To read all comments associated with this story, please click here.
I really don't see his point either. If there already was a great number of compositors for Wayland then, sure, yes I could maybe see it but as it is there's only the reference implementation.
It's not like porting Compiz would cause a great deal of fragmentation in the Wayland landscape.
It's not like porting Compiz would cause a great deal of fragmentation in the Wayland landscape.
Not to mention that Compiz could be given as an example of fragmentation because it's an extra / standard hack to the preferred window managers the desktop environments ship.
So I wonder if the underlying annoyance is the number of DEs that include their own compositing window managers (eg KWin), pushing Compiz out of the market. From his point of view, it may not be worth porting to Wayland because if/when the big DE's switch, people will largely be using those WM's over his.
If that is the reason behind his rant, then I can kind of sympathise, but I cannot agree with him. Yeah it sucks when new software pushes your older product out, but that's how all software works and how businesses work as well. I don't agree that consumer choice should artificially crippled.
However if he is talking purely from the perspective of the work involved to support both X11 and Wayland, then I'm sure someone else will fork Compiz; and then once again we'll be talking about how great the open source model is.
Either way, I don't think he is a particularly good example of the drawbacks of fragmentation (and I'm not going to pretend that there isn't any).
That's his point.
Let's use that occasion and stay with a single codebase that has single behavior. I theory documented standards were meant to cope with that, in reality this approach fails as seed by sory state of linux desktop.
Re-implementing every component N times with slightly different behaviours and bugs all other components that interact with it has to deal with creates a complexity toll that OSS comunity (whatever vibrant it is in a given moment) just can't bear.
But this problem merely highlights what myself and many small shop owners have been saying about Linux for years which is thus: Linux is NOT AN OS, its a whole bunch of little programs made by guys that don't talk to each other that is magically supposed to seamlessly work together but which IRL does anything but.

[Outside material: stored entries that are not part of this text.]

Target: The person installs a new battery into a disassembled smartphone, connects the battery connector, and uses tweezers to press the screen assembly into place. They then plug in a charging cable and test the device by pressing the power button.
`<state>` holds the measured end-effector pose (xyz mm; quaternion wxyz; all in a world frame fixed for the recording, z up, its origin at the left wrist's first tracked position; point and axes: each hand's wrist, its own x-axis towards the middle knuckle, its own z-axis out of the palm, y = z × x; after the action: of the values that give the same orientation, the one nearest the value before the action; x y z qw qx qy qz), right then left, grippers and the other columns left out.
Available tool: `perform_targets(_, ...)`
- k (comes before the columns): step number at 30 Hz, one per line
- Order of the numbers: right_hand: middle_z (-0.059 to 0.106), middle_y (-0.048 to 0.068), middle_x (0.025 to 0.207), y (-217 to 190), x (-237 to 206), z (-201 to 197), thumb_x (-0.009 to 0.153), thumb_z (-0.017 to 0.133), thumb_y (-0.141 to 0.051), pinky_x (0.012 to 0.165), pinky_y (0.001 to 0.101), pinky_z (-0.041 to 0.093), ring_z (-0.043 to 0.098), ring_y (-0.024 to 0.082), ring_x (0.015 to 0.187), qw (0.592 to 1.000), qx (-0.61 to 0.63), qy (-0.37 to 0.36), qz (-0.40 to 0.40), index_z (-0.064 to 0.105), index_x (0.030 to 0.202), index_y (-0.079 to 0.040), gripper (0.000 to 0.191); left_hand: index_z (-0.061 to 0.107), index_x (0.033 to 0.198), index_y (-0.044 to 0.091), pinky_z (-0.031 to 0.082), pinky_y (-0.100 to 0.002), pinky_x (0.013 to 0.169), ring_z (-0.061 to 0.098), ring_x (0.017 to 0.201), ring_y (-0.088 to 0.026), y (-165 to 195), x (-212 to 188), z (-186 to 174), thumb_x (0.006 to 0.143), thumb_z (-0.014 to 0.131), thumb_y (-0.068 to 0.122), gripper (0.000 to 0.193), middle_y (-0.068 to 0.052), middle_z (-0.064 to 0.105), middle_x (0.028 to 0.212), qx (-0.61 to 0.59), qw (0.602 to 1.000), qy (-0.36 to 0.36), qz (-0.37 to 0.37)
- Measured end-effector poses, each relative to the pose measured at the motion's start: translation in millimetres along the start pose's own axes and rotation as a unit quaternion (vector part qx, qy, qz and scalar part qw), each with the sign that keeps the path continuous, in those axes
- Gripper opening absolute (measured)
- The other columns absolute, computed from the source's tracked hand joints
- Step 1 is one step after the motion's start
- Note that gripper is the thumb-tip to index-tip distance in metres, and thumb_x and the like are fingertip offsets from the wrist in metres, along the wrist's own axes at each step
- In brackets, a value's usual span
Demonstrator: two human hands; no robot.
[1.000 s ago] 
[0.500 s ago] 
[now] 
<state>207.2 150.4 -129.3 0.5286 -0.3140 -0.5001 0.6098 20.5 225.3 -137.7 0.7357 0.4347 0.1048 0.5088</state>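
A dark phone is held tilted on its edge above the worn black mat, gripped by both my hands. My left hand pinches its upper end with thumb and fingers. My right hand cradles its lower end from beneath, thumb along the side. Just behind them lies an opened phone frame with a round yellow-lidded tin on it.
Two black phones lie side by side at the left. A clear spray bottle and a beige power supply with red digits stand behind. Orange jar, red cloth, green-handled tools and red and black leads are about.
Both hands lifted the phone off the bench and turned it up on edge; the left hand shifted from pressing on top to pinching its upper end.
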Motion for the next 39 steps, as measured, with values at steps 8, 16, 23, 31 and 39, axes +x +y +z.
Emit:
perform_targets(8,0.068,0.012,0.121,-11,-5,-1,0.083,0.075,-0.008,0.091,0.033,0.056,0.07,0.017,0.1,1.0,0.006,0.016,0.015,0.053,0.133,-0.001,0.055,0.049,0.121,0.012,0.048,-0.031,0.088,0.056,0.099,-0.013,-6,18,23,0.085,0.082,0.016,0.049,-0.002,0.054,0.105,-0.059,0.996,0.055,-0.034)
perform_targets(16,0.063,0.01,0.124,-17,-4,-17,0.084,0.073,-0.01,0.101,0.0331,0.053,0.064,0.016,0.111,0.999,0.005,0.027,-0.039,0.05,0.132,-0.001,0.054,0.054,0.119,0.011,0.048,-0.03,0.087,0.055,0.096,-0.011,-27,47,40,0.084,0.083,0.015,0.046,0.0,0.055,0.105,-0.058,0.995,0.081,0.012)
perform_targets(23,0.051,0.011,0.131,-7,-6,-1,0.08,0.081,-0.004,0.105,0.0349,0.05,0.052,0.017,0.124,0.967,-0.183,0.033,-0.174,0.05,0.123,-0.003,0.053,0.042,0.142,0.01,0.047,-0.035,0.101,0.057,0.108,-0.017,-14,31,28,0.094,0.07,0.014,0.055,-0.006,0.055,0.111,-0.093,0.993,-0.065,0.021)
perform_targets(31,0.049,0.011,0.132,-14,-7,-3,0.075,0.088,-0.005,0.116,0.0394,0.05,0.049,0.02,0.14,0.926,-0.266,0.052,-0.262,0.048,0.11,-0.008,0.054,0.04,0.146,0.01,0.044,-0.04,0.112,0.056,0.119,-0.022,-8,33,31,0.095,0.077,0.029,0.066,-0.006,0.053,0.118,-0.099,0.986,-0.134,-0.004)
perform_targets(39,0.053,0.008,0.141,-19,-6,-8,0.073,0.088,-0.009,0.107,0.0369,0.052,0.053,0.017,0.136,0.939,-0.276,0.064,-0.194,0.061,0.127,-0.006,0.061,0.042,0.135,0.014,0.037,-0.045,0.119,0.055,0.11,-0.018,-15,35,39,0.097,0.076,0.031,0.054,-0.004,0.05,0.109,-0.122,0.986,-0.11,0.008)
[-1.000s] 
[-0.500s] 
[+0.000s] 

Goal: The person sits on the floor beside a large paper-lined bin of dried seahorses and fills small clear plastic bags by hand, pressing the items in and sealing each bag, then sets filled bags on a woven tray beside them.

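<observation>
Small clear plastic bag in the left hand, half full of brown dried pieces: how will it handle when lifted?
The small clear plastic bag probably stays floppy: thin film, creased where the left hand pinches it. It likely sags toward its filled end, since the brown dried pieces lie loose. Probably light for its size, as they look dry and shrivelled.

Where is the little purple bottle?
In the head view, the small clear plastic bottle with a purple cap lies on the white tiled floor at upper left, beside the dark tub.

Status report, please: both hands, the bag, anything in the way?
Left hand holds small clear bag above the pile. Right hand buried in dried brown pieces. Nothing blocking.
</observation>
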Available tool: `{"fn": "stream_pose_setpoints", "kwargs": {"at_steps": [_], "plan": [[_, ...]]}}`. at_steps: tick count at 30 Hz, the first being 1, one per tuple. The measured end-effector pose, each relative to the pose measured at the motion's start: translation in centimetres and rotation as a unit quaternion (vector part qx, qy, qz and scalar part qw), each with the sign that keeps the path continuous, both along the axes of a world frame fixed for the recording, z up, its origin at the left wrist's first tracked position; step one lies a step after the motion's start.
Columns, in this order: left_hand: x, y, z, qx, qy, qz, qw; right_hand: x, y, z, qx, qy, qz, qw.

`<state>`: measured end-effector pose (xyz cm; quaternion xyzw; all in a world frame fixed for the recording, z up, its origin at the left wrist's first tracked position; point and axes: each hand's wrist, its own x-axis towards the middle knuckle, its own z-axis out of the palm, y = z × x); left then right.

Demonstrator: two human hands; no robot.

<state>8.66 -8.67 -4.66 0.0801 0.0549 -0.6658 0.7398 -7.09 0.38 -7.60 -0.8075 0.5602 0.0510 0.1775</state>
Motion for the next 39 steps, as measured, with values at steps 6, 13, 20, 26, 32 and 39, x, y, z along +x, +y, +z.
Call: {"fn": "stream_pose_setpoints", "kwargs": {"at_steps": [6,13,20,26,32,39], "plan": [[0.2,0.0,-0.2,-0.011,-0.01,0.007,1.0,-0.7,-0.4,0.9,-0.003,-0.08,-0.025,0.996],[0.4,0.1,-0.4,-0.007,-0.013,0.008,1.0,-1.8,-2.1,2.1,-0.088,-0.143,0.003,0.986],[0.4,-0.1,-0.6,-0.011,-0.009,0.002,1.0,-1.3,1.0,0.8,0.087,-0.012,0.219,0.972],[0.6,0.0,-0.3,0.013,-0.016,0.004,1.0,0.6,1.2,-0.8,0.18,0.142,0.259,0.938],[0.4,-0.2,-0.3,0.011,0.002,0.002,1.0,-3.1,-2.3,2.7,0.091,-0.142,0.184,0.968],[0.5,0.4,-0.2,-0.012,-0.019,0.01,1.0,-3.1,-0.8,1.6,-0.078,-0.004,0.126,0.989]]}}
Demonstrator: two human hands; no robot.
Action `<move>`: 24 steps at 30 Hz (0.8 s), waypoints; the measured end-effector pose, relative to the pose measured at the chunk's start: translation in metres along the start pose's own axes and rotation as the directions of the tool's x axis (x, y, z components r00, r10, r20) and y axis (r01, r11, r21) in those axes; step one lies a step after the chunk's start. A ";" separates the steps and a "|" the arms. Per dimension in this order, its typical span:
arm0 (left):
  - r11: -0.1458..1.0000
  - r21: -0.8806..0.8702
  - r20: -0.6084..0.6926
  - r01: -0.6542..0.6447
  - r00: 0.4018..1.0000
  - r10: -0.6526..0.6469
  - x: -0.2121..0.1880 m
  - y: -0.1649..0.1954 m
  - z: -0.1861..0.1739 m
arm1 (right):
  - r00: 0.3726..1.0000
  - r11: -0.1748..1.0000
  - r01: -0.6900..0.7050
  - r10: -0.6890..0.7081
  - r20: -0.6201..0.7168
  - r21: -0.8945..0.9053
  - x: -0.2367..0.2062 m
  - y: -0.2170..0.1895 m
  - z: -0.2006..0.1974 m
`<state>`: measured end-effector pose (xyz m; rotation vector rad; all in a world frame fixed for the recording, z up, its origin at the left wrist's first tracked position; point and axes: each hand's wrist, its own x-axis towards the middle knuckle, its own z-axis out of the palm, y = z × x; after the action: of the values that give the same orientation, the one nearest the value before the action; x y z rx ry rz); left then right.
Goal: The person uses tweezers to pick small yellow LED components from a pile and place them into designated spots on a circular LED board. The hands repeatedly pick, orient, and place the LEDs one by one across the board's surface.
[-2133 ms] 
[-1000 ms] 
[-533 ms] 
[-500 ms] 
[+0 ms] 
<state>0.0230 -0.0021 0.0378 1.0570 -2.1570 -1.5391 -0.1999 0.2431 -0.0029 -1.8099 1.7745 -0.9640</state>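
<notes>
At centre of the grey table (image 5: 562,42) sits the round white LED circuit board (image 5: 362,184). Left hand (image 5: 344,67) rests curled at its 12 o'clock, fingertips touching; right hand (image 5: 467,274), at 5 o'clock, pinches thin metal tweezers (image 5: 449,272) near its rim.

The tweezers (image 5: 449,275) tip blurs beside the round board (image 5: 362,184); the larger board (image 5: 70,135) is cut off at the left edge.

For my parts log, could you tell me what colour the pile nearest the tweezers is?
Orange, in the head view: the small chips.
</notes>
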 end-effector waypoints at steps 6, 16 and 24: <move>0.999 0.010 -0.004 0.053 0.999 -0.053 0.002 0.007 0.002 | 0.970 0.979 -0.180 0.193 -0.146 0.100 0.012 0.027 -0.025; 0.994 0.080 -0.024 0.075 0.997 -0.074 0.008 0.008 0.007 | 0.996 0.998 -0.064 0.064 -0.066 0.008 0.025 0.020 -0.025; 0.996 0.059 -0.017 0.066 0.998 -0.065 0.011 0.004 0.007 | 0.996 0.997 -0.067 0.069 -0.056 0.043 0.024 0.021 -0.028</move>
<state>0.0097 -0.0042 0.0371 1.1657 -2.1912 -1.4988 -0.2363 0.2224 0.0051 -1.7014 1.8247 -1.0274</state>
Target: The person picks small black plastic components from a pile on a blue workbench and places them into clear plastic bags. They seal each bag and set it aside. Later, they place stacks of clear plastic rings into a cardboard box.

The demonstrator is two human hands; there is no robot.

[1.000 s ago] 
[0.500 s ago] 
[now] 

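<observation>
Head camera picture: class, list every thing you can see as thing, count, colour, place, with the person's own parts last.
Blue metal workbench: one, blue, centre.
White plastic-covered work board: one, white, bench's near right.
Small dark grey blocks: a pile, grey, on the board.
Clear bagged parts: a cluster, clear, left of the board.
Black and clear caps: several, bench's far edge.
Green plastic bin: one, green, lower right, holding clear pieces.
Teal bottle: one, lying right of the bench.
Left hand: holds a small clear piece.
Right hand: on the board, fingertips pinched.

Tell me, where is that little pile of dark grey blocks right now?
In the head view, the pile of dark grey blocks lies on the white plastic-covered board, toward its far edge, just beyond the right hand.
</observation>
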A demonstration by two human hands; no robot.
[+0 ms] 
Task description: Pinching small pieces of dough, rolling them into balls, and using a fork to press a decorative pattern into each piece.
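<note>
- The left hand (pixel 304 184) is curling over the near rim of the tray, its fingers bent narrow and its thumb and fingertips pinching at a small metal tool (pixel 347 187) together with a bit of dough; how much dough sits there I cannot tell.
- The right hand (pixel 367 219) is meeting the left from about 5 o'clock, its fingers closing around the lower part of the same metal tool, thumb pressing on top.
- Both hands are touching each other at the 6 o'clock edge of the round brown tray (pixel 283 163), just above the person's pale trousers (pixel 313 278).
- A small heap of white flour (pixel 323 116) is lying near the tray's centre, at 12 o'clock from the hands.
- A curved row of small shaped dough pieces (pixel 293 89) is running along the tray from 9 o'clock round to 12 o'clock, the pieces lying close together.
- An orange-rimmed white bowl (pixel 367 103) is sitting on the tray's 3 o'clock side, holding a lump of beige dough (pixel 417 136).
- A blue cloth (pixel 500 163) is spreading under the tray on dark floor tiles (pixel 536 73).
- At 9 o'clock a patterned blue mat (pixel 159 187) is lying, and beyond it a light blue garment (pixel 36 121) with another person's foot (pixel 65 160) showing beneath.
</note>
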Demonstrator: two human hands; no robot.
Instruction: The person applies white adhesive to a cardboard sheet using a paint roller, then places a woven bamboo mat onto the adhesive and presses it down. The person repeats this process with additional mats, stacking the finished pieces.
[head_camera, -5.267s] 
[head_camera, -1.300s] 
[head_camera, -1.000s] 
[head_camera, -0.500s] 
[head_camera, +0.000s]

So I can't say as i blame him, if I were a developer I would be targeting Android not Linux. At least with Android its all controlled by a single company so all the pieces "just work" instead of having to worry that the audio guys changed a pointer somewhere and the DE guys didn't get the memo.
I don't know, the core stuff seems to work together and talk to each other very well. It's the third party stuff that can get a bit hairy.
Well yes, that why they're called "Linux distributions". The only people who pretend Linux is a single complete OS is people who do not know Linux.
This is also why I don't correct people who refer to Linux as Ubuntu; because almost always, they're talking specifically about Ubuntu and thus are actually more literally correct than techies who call 'Ubuntu', 'Linux'.
So I can't say as i blame him, if I were a developer I would be targeting Android not Linux. At least with Android its all controlled by a single company so all the pieces "just work" instead of having to worry that the audio guys changed a pointer somewhere and the DE guys didn't get the memo.
that's an odd statement because you wouldn't advocate someone writing a productivity suites in iOS instead of OS X. Some types of applications target laptops / desktops because they're the types of apps that work better for that paradigm of computer. So the only reason in favour for targeting Android would be if you were writing a mobile / tablet app rather than something that required an accurate pointing device and/or hardware keyboard.
You also need to bare in mind that the sort of application that Compiz is, isn't the kind of application that most app developers would be working on; and certainly not the kind of app that could ever be ported to Android.
This part you got right.
Then...
its a whole bunch of little programs made by guys that don't talk to each other that is magically supposed to seamlessly work together but which IRL does anything but.
No, it's just the kernel, the 'little programs' are other parts of functionality which together with the Linux kernel is presented as an operating system, you could say a 'Linux' based operating system, or if you are the FSF: 'GNU/Linux' based operating system.
However the common term for a set of components presented as an operating system that includes the Linux kernel is a 'Linux distro/distribution'. I can only assume this is where some people get confused.
Android contains Linux, what you meant to say is that you would target the Android operating system, which consists of the Linux kernel and lots of 'little programs' in a specific configuration.
Just like Steam for Linux will initially target the Ubuntu configuration, which consists of the Linux kernel and lots of 'little programs' in a specific configuration.





Member since:
2007-02-18
Surely, the ability for someone to be able to write Compiz when X11 was the main game in town, then for someone else to come along to replace X11 is a good trade off for fragmentation?
It's not as though there's so much love for X11 compared to Wayland that would keep Linux fragmented along those lines either.